The 2007 Intergovernmental Panel report predicted a doubling of disastrous droughts in Russia this century and cited studies foreseeing catastrophic fires in dry years. It also said that Russia would suffer large crop losses.

PAKISTAN
The heaviest monsoon rains on record, 12 inches in one 36-hour period, have sent rivers rampaging over huge swaths of countryside, flooding thousands of villages. It has left 14 million Pakistanis homeless or otherwise affected and killed 1,500.

The government calls it the worst natural disaster in the nation’s history.

A warmer atmosphere can hold and discharge more water.
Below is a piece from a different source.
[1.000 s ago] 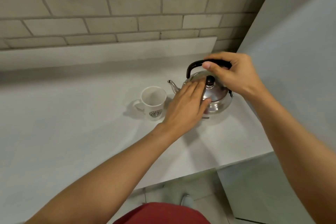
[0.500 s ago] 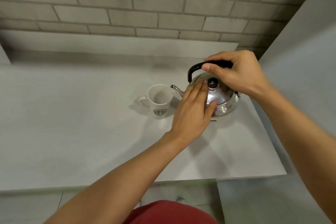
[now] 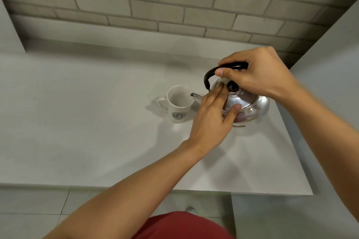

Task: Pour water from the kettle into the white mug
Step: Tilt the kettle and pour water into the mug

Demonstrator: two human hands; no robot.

The 2007 report said rains have grown heavier for 40 years over north Pakistan and predicted greater flooding this century in south Asia’s monsoon region.

CHINA
China is witnessing its worst floods in decades, the World Meteorological Organization says, particularly in the northwest province of Gansu. There, floods and landslides last weekend killed at least 1,100 people and left more than 600 missing, feared swept away, or buried beneath mud and debris.

The Intergovernmental Panel reported in 2007 that rains had increased in northwest China by up to 33 percent since 1961 and that floods nationwide had increased sevenfold since the 1950s. It predicted still more frequent flooding this century.

UNITED STATES
In Iowa, soaked by its wettest 36-month period in 127 years of recordkeeping, floods from three nights of rain this week forced hundreds from their homes and killed a 16-year-old girl. The international climate panel projected increased US precipitation this century, except for the Southwest, and more extreme rain events causing flooding.